*Exercise instructions*:
Answer with a number only, giving how many lines in the data below include "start".

*Provided data*:

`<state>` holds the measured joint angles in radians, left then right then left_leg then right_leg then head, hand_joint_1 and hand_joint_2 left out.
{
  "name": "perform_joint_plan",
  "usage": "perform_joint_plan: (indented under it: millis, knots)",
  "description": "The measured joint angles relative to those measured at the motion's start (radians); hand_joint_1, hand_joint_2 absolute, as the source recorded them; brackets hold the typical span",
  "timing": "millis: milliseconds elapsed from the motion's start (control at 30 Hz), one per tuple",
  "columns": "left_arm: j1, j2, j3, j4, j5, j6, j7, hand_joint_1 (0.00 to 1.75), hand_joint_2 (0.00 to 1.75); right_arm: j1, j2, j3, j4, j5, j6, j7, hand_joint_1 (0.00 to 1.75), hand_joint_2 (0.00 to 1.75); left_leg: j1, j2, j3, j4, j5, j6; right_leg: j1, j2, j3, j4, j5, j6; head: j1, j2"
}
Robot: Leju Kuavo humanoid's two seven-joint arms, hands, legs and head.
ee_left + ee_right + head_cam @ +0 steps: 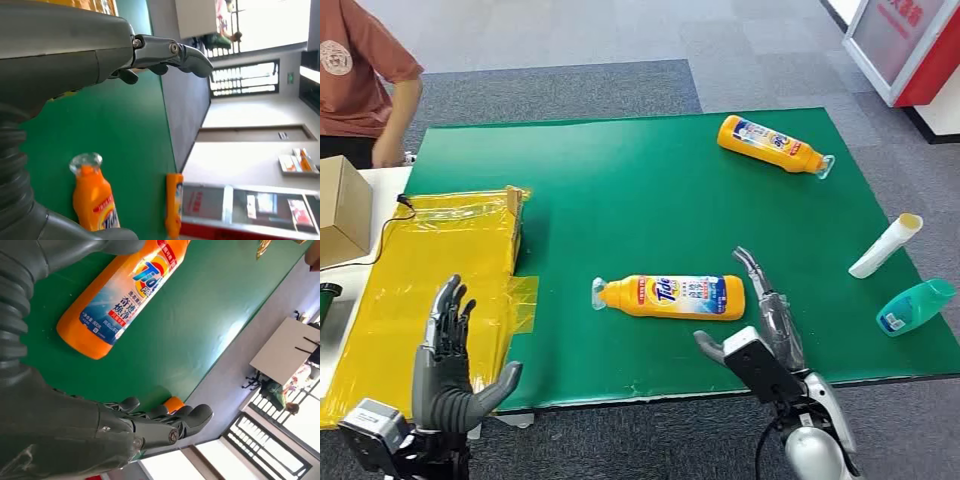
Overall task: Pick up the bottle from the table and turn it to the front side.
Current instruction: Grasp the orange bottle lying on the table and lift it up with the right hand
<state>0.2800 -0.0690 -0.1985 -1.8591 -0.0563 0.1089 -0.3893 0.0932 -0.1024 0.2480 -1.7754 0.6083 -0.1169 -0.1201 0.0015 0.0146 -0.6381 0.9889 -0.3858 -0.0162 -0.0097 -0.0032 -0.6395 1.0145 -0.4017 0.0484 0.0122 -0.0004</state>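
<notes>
Robot poised to lift a detergent bottle lying label-up on a green desk.

The orange bottle [669,296] rests on its side at lower centre of the head view, cap toward the left, on the desk [637,180]. The right hand [765,320], at lower right of the frame, hovers just beside the bottle's base with fingers extended and holding nothing; the left hand [452,355], lower left, is also spread wide and empty over yellow sheeting [433,270]. A sound pickup likely means wrapping the fingers around the bottle's broad body near its middle, gripping firmly before rotating so it does not slip.
</notes>
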Motion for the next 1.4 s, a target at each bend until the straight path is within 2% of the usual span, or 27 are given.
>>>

*Answer section*:
2